Aliana POV
The Crawford estate was a monument to new money and old sins.
I stepped through the front door, barefoot, my feet blackened from the city streets. The marble floor was ice against my skin.
Martha, the head housekeeper, looked up from her dusting. Her eyes widened when she saw my naked feet, then softened into a look of profound pity that made my stomach churn.
She knew. Everyone knew. I was the punchline of the Crawford family joke.
I walked past her, moving straight toward the living room. I could hear laughter.
Damien's laugh. It used to be the sound of my universe. Now, it sounded like a car engine sputtering before it died—a mechanical, hollow rasp.
I stepped into the archway.
They were sprawled on the Italian leather sofa. Hadley was straddling Damien's lap, her fingers tangled in his hair. Cecil, his mother, sat in the armchair across from them, sipping tea and smiling like a shark that had just smelled blood.
They stopped the moment they saw me.
Hadley didn't scramble off. She just turned her head, smoothing her skirt—the same skirt from the photo.
"Oh, Aliana," Hadley said, her voice dripping with saccharine poison. "You're back early. My car broke down, and Damien was kind enough to come get me. We lost track of time."
"Your car is brand new, Hadley," I said. My voice was flat. Dead.
Cecil set her teacup down. The china clinked sharply against the saucer, ringing in the sudden silence.
"Don't take that tone with a guest, Aliana. You look like a vagrant. Where are your shoes?"
"I left them," I said. "They didn't fit."
"Ungrateful," Cecil sneered. She reached into her purse and pulled out a velvet box. "Since you're here, you can make yourself useful. Fetch us some champagne. We have news."
She snapped the box open. Inside lay the Crawford Emerald. A bracelet worth more than my father's life insurance policy. It was the heirloom promised to the future bride of the Crawford heir.
Damien had promised it to me three months ago.
Cecil took Hadley's wrist and clasped the emeralds around it. The green stones glittered obscenely against Hadley's pale skin.
"Perfect," Cecil purred. "A jewel for a queen. Not for the help."
Damien finally looked at me. His eyes were dark, challenging. He was waiting for me to cry. He was waiting for me to beg. He wanted the satisfaction of my devastation.
I walked over to them.
Hadley smirked, holding up her wrist to catch the light. "It's a bit heavy, isn't it? Do you think it suits me, Ali?"
I looked at the bracelet.
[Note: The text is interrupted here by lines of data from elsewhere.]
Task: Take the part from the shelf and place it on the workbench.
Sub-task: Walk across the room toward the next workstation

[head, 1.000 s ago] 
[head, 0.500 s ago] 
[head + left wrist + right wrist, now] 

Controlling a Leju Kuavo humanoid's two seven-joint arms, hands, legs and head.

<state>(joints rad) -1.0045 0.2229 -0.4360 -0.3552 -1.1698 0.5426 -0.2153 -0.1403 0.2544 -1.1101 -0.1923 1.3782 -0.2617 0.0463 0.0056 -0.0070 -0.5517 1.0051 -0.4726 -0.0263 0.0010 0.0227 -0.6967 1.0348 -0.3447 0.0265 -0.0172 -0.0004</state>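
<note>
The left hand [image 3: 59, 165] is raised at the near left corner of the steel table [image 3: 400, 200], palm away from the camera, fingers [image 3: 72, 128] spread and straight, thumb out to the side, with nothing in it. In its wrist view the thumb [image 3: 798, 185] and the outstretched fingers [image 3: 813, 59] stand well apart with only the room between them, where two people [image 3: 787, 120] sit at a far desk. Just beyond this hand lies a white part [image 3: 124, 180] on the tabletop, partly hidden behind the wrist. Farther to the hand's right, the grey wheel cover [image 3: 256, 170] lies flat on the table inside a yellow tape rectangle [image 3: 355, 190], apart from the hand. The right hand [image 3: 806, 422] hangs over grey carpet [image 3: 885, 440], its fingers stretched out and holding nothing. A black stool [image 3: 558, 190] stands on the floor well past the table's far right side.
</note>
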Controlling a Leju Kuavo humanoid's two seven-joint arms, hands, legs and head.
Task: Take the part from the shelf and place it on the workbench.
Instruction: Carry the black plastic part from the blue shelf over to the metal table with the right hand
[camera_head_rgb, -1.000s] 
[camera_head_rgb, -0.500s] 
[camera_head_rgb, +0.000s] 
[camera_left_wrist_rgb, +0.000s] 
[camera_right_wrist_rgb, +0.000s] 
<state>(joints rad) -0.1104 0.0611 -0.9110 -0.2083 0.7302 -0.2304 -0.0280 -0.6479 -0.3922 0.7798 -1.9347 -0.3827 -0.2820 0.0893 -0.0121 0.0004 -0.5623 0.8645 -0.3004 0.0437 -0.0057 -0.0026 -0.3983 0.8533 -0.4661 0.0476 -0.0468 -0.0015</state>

Then I looked at Damien.
"It suits you perfectly," I said. "It's cold, hard, and bought with laundered money."
The room went deathly silent.
I turned on my heel and walked toward the hallway.
"Aliana!" Damien's voice roared.
I heard him shove Hadley off his lap. Heavy footsteps pounded on the marble behind me. He caught me in the foyer, his hand clamping around my upper arm. He spun me around and slammed me against the wall.
His face was inches from mine. He was handsome in a way that used to make my knees weak. Now, I just saw the pores. The sweat. The weakness.
"Who do you think you are?" he hissed. "Walking away from me? You exist because I allow it. My father took your pathetic dad in. We gave you a roof. We gave you clothes."
"You gave me scraps," I said, looking him dead in the eye. "I gave you my life."
"You gave me nothing!" he shouted, spit flying onto my cheek. "Hadley saved me from that fire! Hadley was there when I couldn't walk! You were just the nurse who emptied my piss jars!"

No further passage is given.